▶ [WHAT YOU HAVE TO DO]
Nothing may be dropped. Retype the whole listing exactly.

** GIVEN MATERIAL follows **

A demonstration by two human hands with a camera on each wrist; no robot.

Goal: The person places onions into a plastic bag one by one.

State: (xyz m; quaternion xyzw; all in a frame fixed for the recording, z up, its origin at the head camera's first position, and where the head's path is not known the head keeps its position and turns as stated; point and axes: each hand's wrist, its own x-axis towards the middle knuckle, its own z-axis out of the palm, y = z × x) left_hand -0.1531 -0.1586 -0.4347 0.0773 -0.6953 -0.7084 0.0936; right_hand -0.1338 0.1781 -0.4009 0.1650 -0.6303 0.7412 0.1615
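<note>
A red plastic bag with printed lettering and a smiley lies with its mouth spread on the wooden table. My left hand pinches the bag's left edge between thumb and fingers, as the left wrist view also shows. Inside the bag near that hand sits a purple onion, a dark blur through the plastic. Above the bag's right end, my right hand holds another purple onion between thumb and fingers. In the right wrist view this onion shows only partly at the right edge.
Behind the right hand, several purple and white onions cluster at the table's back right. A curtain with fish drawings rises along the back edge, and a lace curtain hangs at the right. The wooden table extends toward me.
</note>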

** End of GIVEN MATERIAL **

▶ [ANSWER BOX]
A demonstration by two human hands with a camera on each wrist; no robot.

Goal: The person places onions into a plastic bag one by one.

State: (xyz m; quaternion xyzw; all in a frame fixed for the recording, z up, its origin at the head camera's first position, and where the head's path is not known the head keeps its position and turns as stated; point and axes: each hand's wrist, its own x-axis towards the middle knuckle, its own z-axis out of the palm, y = z × x) left_hand -0.1531 -0.1586 -0.4347 0.0773 -0.6953 -0.7084 0.0936; right_hand -0.1338 0.1781 -0.4009 0.1650 -0.6303 0.7412 0.1615
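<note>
A red plastic bag with printed lettering and a smiley lies with its mouth spread on the wooden table. My left hand pinches the bag's left edge between thumb and fingers, as the left wrist view also shows. Inside the bag near that hand sits a purple onion, a dark blur through the plastic. Above the bag's right end, my right hand holds another purple onion between thumb and fingers. In the right wrist view this onion shows only partly at the right edge.
Behind the right hand, several purple and white onions cluster at the table's back right. A curtain with fish drawings rises along the back edge, and a lace curtain hangs at the right. The wooden table extends toward me.
</note>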

Now the exercise is finished.